En fermant ses frontières aux déchets occidentaux de papier et de plastique l’an dernier, la Chine a ébranlé le recyclage mondial. L’Europe prend conscience de la nécessité de davantage recycler localement.

 

Tombée à l’été 2017 comme un couperet, la décision de la Chine de fermer ses frontières aux déchets étrangers de papier et de plastique a ébranlé l’industrie mondiale du recyclage. Jusqu’alors, les recycleurs d’Europe et des Etats-Unis se bornaient souvent à un trisommaire avant de revendre les déchets à la Chine. Puis cette dernière a rentrouvert la porte aux déchets de papier, mais avec des exigences de qualité de tri que n’arrivent pas à atteindre nombre de recycleurs, notamment Français.

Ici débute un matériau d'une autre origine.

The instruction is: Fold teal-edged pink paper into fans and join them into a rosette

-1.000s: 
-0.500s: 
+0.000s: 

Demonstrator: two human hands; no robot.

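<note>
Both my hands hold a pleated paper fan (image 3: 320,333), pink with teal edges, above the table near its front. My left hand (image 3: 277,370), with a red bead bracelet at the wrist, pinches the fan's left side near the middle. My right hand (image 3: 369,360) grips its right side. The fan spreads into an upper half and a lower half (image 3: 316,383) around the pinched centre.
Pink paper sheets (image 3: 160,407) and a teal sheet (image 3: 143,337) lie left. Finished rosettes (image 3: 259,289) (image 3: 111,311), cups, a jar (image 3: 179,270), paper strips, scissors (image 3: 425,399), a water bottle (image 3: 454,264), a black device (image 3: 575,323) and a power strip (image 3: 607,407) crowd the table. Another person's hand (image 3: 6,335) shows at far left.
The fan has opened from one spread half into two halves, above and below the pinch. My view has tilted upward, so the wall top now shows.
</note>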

Résultat : « Aujourd’hui la côte ouest des Etats-Unis et l’Europe ont des stocks trop importants de plastique et de papier », observe Arnaud Brunet au Bureau International du Recyclage (BIR). Selon les estimations du BIR, les importations chinoises de plastique ne devraient pas dépasser 1,5 million de tonnes cette année, contre 7,3 millions en 2016, toutes résines confondues. A cela devrait s’ajouter 18,6 millions de tonnes de papier, à comparer à 29 millions en 2016. Les métaux, eux, sont toujours les bienvenus.

L’Europe, la côte ouest des Etats-Unis et le Japon avaient réorienté leurs déchets papier et plastique vers le Vietnam, la Malaisie, la Thaïlande, et un peu en Inde, « mais l’afflux a été tel que ces pays ont commencé au début de l’été 2018 à restreindre les importations », explique Arnaud Brunet. Tels le Vietnam et la Thaïlande.

Accélérateur

L’affaire chinoise a servi de révélateur sur l’insuffisance du tri et du recyclage européen et a entraîné un sursaut, ainsi qu’une évolution des modèles économiques. « La fermeture de la Chine a été un mal pour un bien, juge Jean-Philippe Carpentier chez Federec. Avant, les usines françaises de recyclage du plastique coulaient par manque de déchets plastiques, ils partaient tous en Chine », qui en offrait un prix imbattable. Aujourd’hui, à Chalons-en-Champagne, l’usine de l’espagnol Machaon (une des seules à recycler le polyéthylène) se fait payer pour reprendre les déchets plastiques et se porte bien.

Les recycleurs de plastique trouvent enfin un modèle économique, les centres de tri doivent gagner en performance ou disparaître et Bruxelles, ayant pris conscience avec la fermeture de la Chine de l’insuffisance du recyclage local, n’hésite plus à imposer maintenant des taux minimums d’emploi de matière recyclée, entre autres sursauts réglementaires. « La situation chinoise est un accélérateur qui force les industriels à investir dans la technologie, la R & D et à monter en qualité, remarque Arnaud Brunet. C’est douloureux à court terme, mais salvateur sur le long terme ».